Suara.com - Direktur Eksekutif Institute for Development of Economics and Finances Enny Sri Hartati mendukung Presiden Joko Widodo untuk melakukan reshuffle tim ekonomi Kabinet Kerja.
Sebab, menurut Enny, pertumbuhan ekonomi Indonesia pada kuartal I-2015 tumbuh melambat. Pada periode tersebut ekonomi hanya mampu tumbuh di angka 4,7 persen. Angka tersebut merupakan yang terendah sejak 2009 yang berada di angka 4,52 persen.
Lambatnya pertumbuhan ekonomi dinilai Enny merupakan sumbangsih para menteri ekonomi pemerintahan Jokowi-Jusuf Kalla. Kebijakan yang diambil pemerintah dinilai tidak mendukung ekonomi Indonesia untuk dapat tumbuh lebih baik lagi.

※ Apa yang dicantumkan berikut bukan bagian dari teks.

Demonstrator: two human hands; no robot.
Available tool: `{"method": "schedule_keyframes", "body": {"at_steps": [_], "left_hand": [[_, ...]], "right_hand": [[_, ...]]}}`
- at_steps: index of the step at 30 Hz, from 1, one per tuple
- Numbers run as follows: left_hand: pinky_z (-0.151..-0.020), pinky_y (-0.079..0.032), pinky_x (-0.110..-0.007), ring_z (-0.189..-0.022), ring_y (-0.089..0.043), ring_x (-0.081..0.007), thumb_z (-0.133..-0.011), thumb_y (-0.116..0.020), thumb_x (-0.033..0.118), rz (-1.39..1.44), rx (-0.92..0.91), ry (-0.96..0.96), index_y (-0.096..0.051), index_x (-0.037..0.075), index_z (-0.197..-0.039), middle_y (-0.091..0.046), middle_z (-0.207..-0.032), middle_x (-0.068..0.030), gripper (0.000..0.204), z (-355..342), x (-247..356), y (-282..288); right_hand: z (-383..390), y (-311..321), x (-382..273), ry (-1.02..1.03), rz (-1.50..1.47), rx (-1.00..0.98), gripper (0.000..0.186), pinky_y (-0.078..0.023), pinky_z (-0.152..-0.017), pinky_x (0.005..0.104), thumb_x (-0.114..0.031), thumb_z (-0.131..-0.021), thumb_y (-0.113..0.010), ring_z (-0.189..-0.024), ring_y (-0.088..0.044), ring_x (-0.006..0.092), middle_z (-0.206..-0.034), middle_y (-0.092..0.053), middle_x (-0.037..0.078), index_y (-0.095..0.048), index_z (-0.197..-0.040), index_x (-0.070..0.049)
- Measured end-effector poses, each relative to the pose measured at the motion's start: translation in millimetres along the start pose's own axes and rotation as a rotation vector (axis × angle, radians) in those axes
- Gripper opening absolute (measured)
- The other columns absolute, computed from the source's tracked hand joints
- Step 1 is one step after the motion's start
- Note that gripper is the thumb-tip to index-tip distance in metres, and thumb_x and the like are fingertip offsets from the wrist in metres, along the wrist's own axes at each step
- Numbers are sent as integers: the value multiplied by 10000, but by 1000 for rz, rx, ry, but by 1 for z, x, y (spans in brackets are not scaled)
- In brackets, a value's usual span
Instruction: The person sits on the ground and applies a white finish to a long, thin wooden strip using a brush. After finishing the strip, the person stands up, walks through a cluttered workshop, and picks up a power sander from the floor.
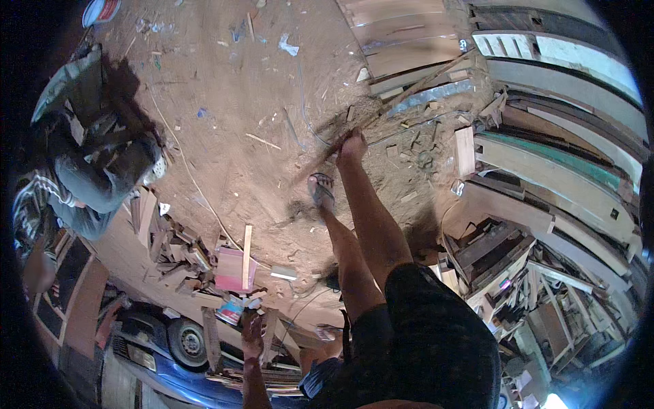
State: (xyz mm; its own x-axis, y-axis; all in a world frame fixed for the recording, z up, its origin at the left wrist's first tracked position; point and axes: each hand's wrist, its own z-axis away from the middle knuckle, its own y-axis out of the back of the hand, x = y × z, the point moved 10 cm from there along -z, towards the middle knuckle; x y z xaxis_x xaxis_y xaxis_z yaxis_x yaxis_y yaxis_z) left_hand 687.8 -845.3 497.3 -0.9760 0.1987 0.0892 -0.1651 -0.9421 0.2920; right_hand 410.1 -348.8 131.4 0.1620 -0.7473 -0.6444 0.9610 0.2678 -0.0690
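Observation:
My right hand (351,147) reaches forward and down, closed around a long wooden stick (429,80). The stick slants from the planks at the upper right down toward the dirt floor, and its near end is smeared by motion. A sandalled foot (321,188) stands on the dirt close to that hand. My left hand (253,335) hangs low at the left, above wood pieces, with its fingers loosely apart and nothing visibly held. Around it are wood offcuts and a blue-and-red packet (231,310).
A seated person (88,163) is at the far left. Scrap wood (178,255) and a pink board (235,269) lie between us. A blue car (170,378) stands at the lower left. Stacked boards (552,170) and loose wood (545,300) line the right. A cable (184,157) crosses the floor.

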Motion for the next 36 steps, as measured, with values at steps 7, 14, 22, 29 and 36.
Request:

"Reshuffle ini kan kewenangan Presiden Jokowi, artinya ketika pertumbuhan ekonomi 4,7 persen ada kebijakan yang mendistorsi, minimal tim ekonomi ini harus solid. Kenapa, karena baseline kita kan mampu tumbuh di angka lima persen. Kalau di bawah, berarti ada problem internal,” kata Enny saat ditemui di kantornya, Jumat (7/5/2015).
Enny menjelaskan pertumbuhan ekonomi pada level 4,7 persen disebabkan oleh adanya problem kecakapan dalam mengelola ekonomi. Pasalnya, jika kebijakan ada kebijakan yang mendistorsi. Jika tidak mendistorsi daya beli masyarakat sebenarnya masih bisa di 5 persen. Kebijakan pemerintah bukannya menstimulus justru dinilai mengerecoki laju perekonomian Indonesia.
Lebih jauh ia menjelaskan faktor penyebab perlambatan ekonomi Indonesia bukan saja berasal dari eksternal seperti pelemahan ekonomi dunia, namun juga karena penyerapan belanja pemerintah yang kurang maksimal.
Rendahnya belanja pemerintah awal tahun, menurutnya, tidak ada terobosan yang berarti dari tim ekonomi Jokowi dibandingkan pemerintahan sebelumnya. Konsumsi masyarakat masih saja menjadi pendorong utama perekonomian.
“Belanja pemerintah sedikit, mestinya pengelola ekonomi juga memperhatikan daya beli masyarakat. Ini malah menyebabkan daya beli masyarakat anjlok. Berarti ini kan masalahnya dari internal, kalau sudah tidak solid diganti saja,” kata dia.
Enny menilai tim ekonomi Jokowi-JK yang tak mampu bekerja secara maksimal dalam mendorong pertumbuhan ekonomi Indonesia harus di reshuffle.
"Kalau tim ekonominya cakap dalam bekerja, ekonomi kita bisa tumbuh lima persen. Jadi kalau tidak cakap, ya harus di-reshuffle," katanya.